Et puisque toutes les guerres semblent perdues de nos jours, il va s’agir de trouver des échappées, de se tenir chaud et d’essayer d’« être heureux d’être contents », comme dirait Bonaventure. Et s’échapper, pour Titoune, c’est d’abord et avant tout s’envoyer en l’air et y rester le plus longtemps possible. Alors elle s’envole sous le ciel du chapiteau, propulsée en des portés acrobatiques par ses deux partenaires, ou voltigeant autour de son double trapèze en des saltos qui ne sont sans doute pas aussi virtuoses qu’avant (Titoune a désormais la cinquantaine), mais qui gardent une souplesse magnifique, l’aisance d’une acrobate poids plume qui a pour animal-totem le singe et ne semble vraiment heureuse qu’en apesanteur.
Surprises musicales
La virtuosité n’a d’ailleurs jamais été le sujet de Trottola, non plus que le désir d’aligner les numéros comme à la parade. C’est toujours une histoire qu’ils racontent, une histoire d’envol et de chute, de liberté joueuse, de résistance douce et inflexible à la tristesse d’un temps qui assigne chacun à son utilité dans la machine sociale. Et, pour cela, ils inventent leurs propres outils, leurs propres agrès.

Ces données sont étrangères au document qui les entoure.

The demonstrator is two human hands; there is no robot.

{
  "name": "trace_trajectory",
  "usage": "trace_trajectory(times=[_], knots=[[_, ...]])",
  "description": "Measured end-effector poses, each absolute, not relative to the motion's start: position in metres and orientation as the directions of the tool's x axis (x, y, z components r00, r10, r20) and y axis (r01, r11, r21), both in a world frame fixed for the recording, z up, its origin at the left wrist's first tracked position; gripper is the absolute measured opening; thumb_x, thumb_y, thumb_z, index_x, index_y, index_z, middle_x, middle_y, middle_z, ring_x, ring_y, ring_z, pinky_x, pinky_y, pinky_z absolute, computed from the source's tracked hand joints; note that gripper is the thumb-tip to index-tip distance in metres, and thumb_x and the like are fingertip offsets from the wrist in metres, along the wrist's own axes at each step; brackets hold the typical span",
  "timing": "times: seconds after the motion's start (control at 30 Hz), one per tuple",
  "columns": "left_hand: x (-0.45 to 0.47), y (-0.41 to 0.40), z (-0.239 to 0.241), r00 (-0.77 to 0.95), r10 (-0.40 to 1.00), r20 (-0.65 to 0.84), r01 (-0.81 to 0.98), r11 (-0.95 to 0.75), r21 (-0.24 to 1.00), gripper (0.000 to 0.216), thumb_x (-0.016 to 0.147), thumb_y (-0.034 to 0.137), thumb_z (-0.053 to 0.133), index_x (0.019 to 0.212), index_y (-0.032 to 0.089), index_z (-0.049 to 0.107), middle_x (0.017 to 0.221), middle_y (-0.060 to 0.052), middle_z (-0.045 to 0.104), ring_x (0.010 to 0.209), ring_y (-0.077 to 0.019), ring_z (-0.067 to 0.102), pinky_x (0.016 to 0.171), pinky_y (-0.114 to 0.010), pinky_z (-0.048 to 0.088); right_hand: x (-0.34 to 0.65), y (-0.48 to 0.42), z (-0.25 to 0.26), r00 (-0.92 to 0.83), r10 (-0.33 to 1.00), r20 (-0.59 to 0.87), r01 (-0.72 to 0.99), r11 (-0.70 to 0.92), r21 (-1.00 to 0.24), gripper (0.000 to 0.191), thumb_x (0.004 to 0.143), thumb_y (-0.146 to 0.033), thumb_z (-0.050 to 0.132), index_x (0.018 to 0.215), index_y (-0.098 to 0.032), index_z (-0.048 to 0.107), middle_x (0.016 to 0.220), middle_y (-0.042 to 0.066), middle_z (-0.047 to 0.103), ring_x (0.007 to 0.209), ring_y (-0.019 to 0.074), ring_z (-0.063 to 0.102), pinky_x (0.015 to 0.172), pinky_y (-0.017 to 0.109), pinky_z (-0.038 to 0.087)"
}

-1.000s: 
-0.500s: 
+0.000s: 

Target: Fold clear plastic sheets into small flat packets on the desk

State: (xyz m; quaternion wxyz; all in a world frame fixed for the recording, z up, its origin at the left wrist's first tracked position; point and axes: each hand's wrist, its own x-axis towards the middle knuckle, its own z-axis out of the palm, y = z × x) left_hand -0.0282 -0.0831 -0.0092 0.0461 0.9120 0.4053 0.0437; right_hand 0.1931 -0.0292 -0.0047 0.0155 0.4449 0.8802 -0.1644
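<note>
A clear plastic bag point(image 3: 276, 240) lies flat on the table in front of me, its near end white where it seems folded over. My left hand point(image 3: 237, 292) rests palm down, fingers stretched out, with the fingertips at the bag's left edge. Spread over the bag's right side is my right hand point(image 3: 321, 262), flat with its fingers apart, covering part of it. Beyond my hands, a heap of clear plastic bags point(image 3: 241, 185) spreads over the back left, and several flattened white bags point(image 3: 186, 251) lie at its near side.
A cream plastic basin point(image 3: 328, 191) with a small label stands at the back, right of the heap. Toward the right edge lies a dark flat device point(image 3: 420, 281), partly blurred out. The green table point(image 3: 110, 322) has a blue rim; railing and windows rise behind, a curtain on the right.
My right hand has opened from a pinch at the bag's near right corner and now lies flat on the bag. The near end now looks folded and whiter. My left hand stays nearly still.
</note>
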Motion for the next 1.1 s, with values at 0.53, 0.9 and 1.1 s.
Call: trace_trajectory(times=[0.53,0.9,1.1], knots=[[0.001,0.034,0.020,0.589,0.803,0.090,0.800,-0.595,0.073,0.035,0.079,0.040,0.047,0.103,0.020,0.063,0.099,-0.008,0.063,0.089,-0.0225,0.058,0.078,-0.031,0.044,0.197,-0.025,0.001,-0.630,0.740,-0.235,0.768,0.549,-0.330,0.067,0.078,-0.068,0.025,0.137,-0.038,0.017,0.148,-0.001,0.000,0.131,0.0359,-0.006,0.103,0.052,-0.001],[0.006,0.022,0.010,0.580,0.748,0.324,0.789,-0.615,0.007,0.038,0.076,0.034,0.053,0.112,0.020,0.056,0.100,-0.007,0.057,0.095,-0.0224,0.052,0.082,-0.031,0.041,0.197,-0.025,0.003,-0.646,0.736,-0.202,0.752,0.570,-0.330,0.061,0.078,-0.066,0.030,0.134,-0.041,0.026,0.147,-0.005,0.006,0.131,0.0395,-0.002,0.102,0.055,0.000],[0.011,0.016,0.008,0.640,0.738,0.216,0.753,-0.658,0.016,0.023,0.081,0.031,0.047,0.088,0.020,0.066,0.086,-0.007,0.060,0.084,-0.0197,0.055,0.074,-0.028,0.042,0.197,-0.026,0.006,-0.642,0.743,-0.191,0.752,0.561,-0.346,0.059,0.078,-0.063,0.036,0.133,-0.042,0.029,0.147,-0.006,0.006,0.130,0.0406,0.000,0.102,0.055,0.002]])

Il va s’agir pour Bonaventure, avec sa stature d’Hercule, de marcher au-dessus du vide, et, pour ce faire, il trouve une solution inédite autant que fascinante : deux longues perches en métal pourvues de crochets et de cale-pieds, sur lesquelles il s’arrime et avec lesquelles il se déplace en s’accrochant à la charpente du chapiteau, en Gargantua luttant avec la pesanteur.